Chinese eunuchs kept their testes in spirit. Your brain can bleed from a sneeze breath. A full moon always rises at sunset and a person is taller when prone. Donald Duck was once banned in Finland because he didn't wear trousers. His loins were feathergirt-like daisies, but no ostrich hides its head in sand. The cure for scurvy was found, then long lost through medical theory. The beginning is a steady, white sound. The full moon rises at sunset and lemurs and capuchin monkeys pass a millipede round to get off on its powerful secretions. Mouthing it, they wriggle in bliss on the ground. The heart of a groomed horse slows down. A fact is a small, compact faith. A sense-datum to beasts, a power to man, even if true, even while true. We read these laws in Isaac Neuron. One woman had 69 children. Some lions mate 50 times a day. Napoleon had a victory addiction. A full moon always rises at sunset. Soldiers can now get in the family way.

KEVIN YOUNG:
Interesting. I love that.

LES MURRAY:
Well, I'm not for nothing the father of an autistic child, you see. The one thing about autees, they literally love fact. And I've always loved fact, too. I didn't realize that I was a bit of an autistic. I was not only a child off a farm, was all I knew, but that is a fairly autistic position to be in. And I thought I'd have a bit of fun with all my factual knowledge.

KEVIN YOUNG:
Yeah. It all seems connected, though. I mean, in this poetics that you've created, I feel like.

LES MURRAY:
Oh, yeah. I'm always trying out new poetics to see how they work. Can we make this work? Yeah, that works. No, that one's not doing the right thing.

KEVIN YOUNG:
You mentioned in the poem you just read, faith, and your poems seem to have, certainly your collective poems, and I think the new poems, too, is To the Glory of God. Is that something you feel comfortable talking about?

LES MURRAY:
It's something I don't know a hell of a lot about. I have written on it a few times. There's one little poem that probably illustrates it better than, well, better than the others, called Church. I turned Catholic when I was, effectively when I was about 18, and joined up when I was about 24, and never mentioned it to my father. I was a bit shy of it because he and Mum were fiercely anti-Catholic, but he never mentioned it either, so the next 40 years, until he died, it never came up in conversation. Where are you, Church? The wish to be right has decamped in large numbers, but some come to God in hopes of being wrong. High on the end wall hangs the Gospel from before he was books. All judging ends in his fix, all including his own. He rose out of Jewish, not English evolution, and he said the lamp he held aloft to all nations was Jewish. Freedom still eats freedom, justice eats justice, love, even love. One retarded man said, Church makes me want to be naughty. But naked in a muddy trench with many thousands, someone's saying, the true God gives his flesh and blood.

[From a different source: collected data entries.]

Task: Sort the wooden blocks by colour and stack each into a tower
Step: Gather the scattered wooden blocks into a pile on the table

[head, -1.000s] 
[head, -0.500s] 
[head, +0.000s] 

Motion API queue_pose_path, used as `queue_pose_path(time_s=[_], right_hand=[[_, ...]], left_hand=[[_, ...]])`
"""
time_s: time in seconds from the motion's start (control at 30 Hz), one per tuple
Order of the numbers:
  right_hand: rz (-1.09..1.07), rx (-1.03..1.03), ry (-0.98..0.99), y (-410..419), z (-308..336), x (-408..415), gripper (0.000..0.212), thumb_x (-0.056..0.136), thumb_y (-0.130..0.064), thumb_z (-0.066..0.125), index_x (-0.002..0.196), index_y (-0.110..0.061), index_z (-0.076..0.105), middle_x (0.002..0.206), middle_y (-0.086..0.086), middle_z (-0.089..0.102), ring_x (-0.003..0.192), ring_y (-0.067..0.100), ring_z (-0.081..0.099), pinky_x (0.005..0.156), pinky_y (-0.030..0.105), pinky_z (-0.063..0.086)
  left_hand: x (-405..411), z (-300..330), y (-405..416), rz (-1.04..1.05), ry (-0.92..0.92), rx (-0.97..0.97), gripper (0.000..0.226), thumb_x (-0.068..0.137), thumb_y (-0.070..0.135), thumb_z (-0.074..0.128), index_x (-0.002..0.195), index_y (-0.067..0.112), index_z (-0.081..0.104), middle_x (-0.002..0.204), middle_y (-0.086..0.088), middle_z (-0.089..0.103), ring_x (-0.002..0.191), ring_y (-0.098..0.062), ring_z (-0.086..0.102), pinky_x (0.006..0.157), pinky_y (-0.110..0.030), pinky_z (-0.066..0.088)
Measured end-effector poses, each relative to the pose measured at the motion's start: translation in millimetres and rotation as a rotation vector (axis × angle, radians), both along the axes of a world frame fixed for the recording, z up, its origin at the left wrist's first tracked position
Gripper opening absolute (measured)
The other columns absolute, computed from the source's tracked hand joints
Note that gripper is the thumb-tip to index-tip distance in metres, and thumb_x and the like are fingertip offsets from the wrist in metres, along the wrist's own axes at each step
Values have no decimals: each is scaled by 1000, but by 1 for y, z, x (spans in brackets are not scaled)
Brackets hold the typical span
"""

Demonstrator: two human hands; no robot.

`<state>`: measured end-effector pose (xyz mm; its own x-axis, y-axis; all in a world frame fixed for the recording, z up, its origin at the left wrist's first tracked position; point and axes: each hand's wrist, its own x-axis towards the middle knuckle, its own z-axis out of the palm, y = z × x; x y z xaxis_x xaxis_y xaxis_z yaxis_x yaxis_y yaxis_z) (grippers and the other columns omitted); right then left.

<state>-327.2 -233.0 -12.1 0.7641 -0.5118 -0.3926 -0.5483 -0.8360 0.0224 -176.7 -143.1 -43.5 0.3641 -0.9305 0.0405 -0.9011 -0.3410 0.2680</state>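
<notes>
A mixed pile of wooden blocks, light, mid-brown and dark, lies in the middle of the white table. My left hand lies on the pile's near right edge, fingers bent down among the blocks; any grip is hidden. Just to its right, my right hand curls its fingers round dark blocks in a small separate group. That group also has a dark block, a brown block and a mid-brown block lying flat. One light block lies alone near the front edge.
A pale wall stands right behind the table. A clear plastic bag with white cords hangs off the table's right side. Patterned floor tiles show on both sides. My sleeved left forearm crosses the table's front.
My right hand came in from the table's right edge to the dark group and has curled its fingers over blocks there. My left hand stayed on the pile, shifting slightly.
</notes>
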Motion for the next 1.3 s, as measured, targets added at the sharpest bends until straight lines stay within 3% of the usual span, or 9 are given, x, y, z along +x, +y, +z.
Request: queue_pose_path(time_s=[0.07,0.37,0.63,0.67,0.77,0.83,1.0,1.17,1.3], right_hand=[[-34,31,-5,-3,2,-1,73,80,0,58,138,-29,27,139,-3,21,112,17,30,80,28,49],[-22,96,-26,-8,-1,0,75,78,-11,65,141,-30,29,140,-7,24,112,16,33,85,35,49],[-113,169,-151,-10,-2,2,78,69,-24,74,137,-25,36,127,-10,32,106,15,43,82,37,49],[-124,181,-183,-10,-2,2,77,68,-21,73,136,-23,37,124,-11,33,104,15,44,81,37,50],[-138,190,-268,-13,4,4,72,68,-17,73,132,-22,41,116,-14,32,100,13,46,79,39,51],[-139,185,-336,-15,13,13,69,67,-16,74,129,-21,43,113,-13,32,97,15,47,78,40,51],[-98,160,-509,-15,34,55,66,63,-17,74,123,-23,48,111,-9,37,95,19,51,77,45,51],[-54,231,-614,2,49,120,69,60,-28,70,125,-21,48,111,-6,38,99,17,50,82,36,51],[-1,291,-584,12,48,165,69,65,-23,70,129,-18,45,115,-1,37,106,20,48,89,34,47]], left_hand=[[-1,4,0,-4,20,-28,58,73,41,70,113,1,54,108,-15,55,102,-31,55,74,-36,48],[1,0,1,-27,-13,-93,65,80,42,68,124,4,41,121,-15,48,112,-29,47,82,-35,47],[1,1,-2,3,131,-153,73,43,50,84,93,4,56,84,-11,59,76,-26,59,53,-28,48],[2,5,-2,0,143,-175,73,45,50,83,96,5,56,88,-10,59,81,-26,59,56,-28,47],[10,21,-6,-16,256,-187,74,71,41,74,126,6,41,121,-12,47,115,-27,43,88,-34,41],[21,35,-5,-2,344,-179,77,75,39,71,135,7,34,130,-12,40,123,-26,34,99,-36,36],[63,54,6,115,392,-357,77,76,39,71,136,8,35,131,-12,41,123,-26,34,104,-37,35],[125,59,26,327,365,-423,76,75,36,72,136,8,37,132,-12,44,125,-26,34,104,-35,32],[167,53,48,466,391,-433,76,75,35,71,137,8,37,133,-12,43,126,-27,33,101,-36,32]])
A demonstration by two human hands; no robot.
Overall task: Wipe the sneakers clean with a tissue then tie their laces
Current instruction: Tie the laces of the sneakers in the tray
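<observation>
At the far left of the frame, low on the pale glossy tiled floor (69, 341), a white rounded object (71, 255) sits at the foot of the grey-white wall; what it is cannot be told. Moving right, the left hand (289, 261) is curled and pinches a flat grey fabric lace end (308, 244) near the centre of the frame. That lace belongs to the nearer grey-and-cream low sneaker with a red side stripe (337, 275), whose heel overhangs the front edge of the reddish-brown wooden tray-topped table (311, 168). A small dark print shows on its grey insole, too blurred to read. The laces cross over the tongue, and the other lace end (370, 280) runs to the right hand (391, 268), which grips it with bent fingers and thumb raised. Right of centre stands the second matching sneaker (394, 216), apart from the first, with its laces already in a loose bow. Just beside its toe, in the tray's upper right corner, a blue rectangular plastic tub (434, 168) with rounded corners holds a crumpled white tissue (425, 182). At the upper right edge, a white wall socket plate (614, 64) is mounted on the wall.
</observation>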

Idols demand yours off you.

KEVIN YOUNG:
The only other poem I want to mention that I particularly love, and especially because you mention your father, is that poem The Last Hellos. To me, that's one of my favorite poems, period. And I read, it was in this elegy anthology I did, The Art of Losing, and I would read from it because I think it's so powerful about, well, I mean, wrestling with goodbye, but as a kind of hello.

LES MURRAY:
I'll read it for you, if you like.

KEVIN YOUNG:
Yeah, I'd love that.

LES MURRAY:
Tell you a sad story about him after, though. The Last Hellos. Don't die, Dad, but they die. This last year he was wandering. Took off a new chainsaw blade and cobbled a spear from bits. Perhaps if I lay down, my head'll come better again. His left shoulder kept rising higher in his cardigan. He could see death in a face. Family used to call him in to look at sick ones and say. At his own time, he was told. The knob found in his head was duck egg size. Never hurt. Two to six months, Cecil. I'll be right, he boomed, to his poor sister on the phone. I'll do that when I finish dyin'. Don't die, Cecil, but they do. Going for last drives in the bush, odd and massive board-slotted stumps, bony white in whipstick second growth. I could chop all day. I could always cash a cheque in Sydney or anywhere, any of the shops. Eating still at the head of the table, he now missed food on his knife's side. Sorry, Dad, but like have you forgiven your enemies, your father and all them, all his lifetime of hurt?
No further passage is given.